A wet landing on a sandy white beach brings us into contact with one of the many sea lion harems. Bulls vie for the right to be Beach Master, while smaller males masquerade as females and make stealthy mating moves. Galapagos hawks are often easily approached, perched atop salt bushes. The giant prickly pear cactus found here live up to their name, with tree-sized trunks! Our goal is to spot one of the large species of land iguana, native to Santa Fe. Beige to chocolate brown in color with dragon-like spines, these huge iguanas truly resemble dinosaurs. An indigenous species of rice rat also inhabits the thickets, and lucky hikers can spot harmless Galapagos snakes. After the hike, there is nothing more inviting than a swim in the calm waters of the bay, a great snorkeling opportunity with diverse marine life.
This is the magic of Galapagos: a short distance away from Academy Bay and the bustle of Puerto Ayora, lies the quiet and wildlife-rich Divine Bay.
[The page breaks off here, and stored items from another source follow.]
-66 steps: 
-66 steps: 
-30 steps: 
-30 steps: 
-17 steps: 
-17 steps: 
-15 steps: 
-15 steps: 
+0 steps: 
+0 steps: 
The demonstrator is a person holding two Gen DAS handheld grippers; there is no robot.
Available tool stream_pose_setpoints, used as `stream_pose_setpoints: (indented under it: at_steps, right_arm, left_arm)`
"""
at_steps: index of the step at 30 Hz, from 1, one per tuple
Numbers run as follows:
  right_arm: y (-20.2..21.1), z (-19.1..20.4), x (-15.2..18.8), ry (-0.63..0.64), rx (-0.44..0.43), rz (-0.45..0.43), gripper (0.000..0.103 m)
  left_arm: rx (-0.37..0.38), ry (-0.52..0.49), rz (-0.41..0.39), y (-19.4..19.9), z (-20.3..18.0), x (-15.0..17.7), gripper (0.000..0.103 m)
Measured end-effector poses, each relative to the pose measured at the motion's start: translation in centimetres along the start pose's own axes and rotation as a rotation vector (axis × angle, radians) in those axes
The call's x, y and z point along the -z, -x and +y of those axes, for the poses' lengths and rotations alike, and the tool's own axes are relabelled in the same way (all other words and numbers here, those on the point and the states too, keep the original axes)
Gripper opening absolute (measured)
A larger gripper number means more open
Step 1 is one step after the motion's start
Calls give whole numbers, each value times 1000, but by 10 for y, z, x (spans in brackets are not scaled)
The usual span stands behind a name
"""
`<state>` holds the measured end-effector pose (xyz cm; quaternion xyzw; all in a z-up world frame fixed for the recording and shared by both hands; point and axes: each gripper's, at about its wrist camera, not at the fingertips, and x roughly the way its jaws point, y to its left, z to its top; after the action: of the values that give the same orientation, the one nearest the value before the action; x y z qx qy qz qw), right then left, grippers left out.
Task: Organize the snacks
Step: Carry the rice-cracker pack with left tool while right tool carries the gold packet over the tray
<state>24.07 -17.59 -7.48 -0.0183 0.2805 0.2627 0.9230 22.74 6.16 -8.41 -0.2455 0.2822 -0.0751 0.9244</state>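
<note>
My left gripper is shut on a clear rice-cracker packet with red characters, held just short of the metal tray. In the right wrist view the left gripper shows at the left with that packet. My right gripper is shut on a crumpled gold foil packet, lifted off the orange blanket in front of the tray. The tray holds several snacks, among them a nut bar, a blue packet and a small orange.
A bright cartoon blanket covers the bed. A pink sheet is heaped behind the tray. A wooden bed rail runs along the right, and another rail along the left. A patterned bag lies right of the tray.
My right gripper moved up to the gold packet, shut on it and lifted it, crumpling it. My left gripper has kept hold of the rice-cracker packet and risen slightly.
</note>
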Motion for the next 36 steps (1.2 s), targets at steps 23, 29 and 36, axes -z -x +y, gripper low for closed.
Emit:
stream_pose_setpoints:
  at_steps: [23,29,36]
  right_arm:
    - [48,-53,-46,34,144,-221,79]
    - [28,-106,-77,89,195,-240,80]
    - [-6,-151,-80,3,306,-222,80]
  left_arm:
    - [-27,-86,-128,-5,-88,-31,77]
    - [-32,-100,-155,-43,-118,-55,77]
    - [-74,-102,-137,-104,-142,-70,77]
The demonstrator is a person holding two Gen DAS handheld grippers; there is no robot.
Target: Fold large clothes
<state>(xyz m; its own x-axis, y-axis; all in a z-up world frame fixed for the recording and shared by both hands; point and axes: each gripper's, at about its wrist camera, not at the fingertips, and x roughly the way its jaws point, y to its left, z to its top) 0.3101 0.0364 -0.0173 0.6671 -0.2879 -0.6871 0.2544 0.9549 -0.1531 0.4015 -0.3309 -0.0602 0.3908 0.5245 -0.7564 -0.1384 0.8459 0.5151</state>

Named after one of the islands first settlers, this cove is protected from the swells by natural volcanic reefs on one side, by a gallery of mangrove trees on the other and cliffs created eons ago by the uplift of the lava plateau. The whole provides a wonderful natural shelter for wildlife. Every morning, hundreds of herons cross Divine Bay on their daily foraging trips, to return before sunset to perch amid the trees. Noddy terns use the natural burrows in the cliffs for nesting, while Galapagos brown pelicans prefer the evergreen mangroves, under the watchful eye of non-breeding blue footed boobies perched along the cliffs. Beneath the sea, sea turtles graze on sea weed, hundreds of reef fish species swim about the lava crevices, and young reef sharks and rays employ the brackish streams as havens from large predators while they mature.
We can explore this lovely cove by boat while more adventurous guests could take the tandem, sit-on-top kayaks straight from the hotel's beachfront. The morning's visit includes snorkeling on a calm, but active, sector of the cove. This is next to a wooden dock we use to explore Punta Estrada. A dry landing and a short walk (0.5 km) will lead us to the south shore of the island, to a small beach called "Playa de los Perros" (Dog Beach). This is a great place to see intertidal organisms and learn about marine iguanas in their nesting sites. Also, there's a nearby natural terrace from where young white tipped reef sharks can be observed from above as they swim about the lava crevices. After this morning's visit we return to the Finch Bay Hotel for lunch. Afternoon visit to the Charles Darwin Research Station and the giant tortoise breeding programme, with time to enjoy the town, or the hotel's facilities.
After breakfast, check out and transfer to Baltra Airport for your flight back to the mainland. Connect to your international flight home, or on to your next Avanti destination.